Learn more efficiently, save resources

Research team develops method to accelerate reinforcement learning

2025/12/05

Robots can learn to perform tasks. However, this learning process often requires large amounts of data and computing time. Researchers at TU Darmstadt have now developed an algorithm that works efficiently even for complex tasks. The research is part of the Cluster of Excellence ‘Reasonable Artificial Intelligence (RAI)’.

Daniel Palenicek (left) and Theo Gruner.

Similar to humans, robots can learn through trial and error – they try things out and receive feedback: correct decisions lead to a reward, wrong ones to a punishment. In this way, they find a strategy that maximises rewards and leads to continuous improvement. With this method, known as reinforcement learning, robots can learn to solve tasks independently.

One disadvantage of this type of learning is the very large number of interactions that the system must collect in order to learn from them, often amounting to several million. This is time-consuming and expensive, leads to wear and tear on the robots, and also prevents robots from being used to solve complex tasks.

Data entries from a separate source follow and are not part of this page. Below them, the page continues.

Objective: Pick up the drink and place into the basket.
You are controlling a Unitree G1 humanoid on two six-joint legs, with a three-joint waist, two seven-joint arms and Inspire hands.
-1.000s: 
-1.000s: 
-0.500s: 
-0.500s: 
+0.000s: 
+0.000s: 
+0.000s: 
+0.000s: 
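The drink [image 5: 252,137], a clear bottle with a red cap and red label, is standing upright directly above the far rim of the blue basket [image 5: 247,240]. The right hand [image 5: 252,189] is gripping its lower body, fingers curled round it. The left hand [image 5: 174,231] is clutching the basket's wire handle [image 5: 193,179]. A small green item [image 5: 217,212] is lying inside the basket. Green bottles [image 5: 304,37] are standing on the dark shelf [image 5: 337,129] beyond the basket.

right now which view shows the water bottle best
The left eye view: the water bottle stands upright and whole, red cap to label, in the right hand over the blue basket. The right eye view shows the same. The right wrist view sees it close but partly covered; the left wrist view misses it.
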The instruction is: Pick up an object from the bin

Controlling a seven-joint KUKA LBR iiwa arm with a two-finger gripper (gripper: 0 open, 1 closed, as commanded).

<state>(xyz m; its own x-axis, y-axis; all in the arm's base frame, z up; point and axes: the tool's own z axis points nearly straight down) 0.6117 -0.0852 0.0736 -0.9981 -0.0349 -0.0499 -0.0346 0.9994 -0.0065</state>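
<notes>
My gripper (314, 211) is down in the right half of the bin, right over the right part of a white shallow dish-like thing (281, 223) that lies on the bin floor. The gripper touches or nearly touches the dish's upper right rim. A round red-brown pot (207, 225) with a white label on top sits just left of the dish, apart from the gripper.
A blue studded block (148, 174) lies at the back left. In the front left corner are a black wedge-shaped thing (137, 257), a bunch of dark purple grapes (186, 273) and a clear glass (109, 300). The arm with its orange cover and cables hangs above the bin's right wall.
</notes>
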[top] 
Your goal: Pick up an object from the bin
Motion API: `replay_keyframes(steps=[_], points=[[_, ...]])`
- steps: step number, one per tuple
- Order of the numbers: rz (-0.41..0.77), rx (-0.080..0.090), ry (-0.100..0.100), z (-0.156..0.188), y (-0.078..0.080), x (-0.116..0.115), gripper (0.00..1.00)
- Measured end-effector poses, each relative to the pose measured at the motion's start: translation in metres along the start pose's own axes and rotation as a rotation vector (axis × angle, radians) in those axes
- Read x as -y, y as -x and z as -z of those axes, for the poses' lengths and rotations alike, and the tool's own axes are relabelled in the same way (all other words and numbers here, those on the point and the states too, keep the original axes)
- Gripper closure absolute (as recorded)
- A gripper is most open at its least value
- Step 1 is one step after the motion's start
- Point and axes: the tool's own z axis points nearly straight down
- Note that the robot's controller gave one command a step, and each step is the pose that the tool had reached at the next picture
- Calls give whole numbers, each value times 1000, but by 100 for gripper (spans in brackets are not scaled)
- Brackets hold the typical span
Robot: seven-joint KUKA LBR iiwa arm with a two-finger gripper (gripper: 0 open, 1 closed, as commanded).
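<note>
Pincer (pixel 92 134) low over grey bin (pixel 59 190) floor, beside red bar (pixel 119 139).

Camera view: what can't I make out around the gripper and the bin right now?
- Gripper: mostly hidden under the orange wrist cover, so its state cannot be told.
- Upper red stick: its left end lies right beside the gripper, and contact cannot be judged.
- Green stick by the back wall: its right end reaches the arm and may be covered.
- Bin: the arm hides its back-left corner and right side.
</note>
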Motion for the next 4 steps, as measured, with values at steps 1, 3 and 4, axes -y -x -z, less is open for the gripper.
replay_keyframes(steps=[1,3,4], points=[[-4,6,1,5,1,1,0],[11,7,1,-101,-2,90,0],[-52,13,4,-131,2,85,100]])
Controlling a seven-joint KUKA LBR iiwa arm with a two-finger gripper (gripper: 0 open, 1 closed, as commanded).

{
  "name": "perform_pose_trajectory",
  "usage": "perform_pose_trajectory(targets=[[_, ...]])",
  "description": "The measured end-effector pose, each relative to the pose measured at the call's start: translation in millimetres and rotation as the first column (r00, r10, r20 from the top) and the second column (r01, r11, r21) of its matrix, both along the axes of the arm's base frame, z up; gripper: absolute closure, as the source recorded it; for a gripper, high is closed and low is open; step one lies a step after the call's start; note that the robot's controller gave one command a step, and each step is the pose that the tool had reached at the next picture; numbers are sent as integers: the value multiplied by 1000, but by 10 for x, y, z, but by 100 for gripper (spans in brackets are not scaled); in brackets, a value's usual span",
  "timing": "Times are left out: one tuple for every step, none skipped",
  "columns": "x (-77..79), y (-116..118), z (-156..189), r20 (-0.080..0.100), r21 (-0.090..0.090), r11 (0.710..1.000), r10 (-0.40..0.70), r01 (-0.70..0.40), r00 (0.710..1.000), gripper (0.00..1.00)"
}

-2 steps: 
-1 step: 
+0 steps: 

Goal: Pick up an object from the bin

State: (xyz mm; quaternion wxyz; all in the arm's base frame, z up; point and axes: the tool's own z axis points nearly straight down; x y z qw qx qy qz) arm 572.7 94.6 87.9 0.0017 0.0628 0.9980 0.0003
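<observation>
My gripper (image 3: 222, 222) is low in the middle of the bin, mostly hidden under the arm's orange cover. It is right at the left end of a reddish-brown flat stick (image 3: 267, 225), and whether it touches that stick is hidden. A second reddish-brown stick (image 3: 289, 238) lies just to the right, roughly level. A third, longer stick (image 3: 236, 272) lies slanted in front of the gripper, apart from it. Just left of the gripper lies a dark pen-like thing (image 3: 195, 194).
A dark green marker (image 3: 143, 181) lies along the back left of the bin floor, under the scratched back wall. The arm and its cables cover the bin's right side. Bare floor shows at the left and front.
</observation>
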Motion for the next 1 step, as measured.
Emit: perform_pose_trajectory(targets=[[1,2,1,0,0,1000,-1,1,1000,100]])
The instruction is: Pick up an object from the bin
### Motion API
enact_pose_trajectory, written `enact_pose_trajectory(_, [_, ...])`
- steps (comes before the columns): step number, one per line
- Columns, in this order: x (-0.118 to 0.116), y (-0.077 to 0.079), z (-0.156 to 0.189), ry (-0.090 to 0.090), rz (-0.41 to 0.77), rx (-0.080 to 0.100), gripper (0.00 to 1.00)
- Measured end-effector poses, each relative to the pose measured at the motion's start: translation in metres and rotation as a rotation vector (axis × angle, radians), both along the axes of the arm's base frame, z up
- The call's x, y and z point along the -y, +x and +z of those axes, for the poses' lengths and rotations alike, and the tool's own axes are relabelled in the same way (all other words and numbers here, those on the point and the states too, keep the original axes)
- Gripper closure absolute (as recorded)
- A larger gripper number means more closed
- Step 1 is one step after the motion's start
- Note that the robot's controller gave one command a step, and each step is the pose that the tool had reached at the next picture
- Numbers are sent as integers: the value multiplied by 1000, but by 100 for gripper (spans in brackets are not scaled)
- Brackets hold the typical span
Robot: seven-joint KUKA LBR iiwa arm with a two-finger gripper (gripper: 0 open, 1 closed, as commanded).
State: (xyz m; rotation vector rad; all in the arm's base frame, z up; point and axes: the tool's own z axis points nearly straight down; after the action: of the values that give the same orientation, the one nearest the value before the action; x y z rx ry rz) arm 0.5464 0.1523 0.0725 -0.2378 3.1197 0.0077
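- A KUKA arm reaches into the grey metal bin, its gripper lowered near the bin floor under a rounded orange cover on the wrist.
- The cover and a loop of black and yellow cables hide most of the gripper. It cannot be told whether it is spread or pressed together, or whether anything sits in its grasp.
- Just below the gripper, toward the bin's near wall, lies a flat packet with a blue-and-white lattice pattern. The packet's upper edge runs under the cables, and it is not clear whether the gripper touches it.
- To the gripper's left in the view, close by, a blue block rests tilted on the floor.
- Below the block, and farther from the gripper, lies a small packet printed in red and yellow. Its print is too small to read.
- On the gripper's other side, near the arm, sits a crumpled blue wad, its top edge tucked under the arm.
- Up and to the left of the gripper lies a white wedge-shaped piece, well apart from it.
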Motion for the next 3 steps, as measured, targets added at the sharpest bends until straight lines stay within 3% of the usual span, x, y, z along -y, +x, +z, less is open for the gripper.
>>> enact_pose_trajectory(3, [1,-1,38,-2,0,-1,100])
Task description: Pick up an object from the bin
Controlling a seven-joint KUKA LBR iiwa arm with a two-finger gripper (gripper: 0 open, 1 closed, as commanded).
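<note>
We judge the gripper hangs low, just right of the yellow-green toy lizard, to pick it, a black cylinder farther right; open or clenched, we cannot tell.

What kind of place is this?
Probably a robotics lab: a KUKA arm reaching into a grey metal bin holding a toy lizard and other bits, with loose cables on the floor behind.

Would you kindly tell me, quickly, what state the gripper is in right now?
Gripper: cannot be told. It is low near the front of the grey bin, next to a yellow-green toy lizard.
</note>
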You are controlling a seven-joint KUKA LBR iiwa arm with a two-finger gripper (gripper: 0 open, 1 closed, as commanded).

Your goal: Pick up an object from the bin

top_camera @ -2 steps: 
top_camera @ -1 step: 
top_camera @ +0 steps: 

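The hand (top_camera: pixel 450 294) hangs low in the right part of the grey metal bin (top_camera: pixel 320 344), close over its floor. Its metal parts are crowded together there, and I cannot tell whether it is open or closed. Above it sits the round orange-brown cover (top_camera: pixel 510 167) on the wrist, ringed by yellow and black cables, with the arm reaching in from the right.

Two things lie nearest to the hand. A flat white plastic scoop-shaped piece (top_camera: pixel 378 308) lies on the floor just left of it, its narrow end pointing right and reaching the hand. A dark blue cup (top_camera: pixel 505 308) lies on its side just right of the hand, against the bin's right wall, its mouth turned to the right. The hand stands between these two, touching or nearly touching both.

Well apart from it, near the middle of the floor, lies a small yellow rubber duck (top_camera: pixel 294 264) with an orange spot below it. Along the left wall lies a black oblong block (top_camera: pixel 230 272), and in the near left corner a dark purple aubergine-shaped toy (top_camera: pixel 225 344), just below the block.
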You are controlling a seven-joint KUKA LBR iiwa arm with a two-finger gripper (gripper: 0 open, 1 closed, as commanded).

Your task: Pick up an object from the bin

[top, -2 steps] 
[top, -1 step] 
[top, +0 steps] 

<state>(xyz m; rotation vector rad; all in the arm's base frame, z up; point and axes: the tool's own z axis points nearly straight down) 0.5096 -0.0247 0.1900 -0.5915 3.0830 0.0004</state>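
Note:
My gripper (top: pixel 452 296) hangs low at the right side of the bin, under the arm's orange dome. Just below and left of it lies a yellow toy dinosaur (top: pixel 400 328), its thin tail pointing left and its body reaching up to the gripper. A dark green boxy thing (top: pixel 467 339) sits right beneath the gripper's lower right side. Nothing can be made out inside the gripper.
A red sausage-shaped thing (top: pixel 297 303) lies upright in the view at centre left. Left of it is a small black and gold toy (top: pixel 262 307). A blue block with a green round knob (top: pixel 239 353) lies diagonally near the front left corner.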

Presentation at AI conference

Researchers led by Daniel Palenicek from the Intelligent Autonomous Systems (IAS) group in the Department of Computer Science at TU Darmstadt have developed an algorithm that makes it possible to stabilise and accelerate the complex training process. They achieved this by resolving a common problem known as ‘loss of plasticity’. Similar to a human being who has become ‘stuck’ in a certain way of thinking and can no longer absorb new information, intensive training causes AI to become ‘resistant to learning’ based on early experiences and unable to learn from new data. To counteract this and maintain the AI's ability to learn, the researchers integrated a combination of two different normalisation methods. Together, these have a regulating and stabilising effect on training and help to maintain learning ability and ultimately significantly increase the data efficiency of a wide range of tasks.

The approach of reducing data volumes and interactions for reinforcement learning is an essential component of the RAI Cluster of Excellence. Researchers here are working on developing a new generation of AI systems based, among other things, on sensible use of resources and continuous improvement. ‘We are trying to reduce the amount of data required by designing our algorithms,’ says Palenicek. ‘This saves interactions with the real system as well as time, computing power and, ultimately, energy and CO2.’

The study ‘Scaling Off-Policy Reinforcement Learning with Batch and Weight Normalisation’ will be presented on 5 December at the renowned Conference on Neural Information Processing Systems (NeurIPS) in San Diego (USA). cst

The publication

Daniel Palenicek, Florian Vogt, Joe Watson, Jan Peters: “Scaling Off-Policy Reinforcement Learning with Batch and Weight Normalisation”, in: Advances in Neural Information Processing Systems 38 (NeurIPS 2025)

About RAI

The Cluster of Excellence RAI under the leadership of the Technical University of Darmstadt is dedicated to the development of a new generation of AI systems based on the rational use of resources, data protection and continuous improvement. With four research areas, multidisciplinary teams are working on shaping the future of AI.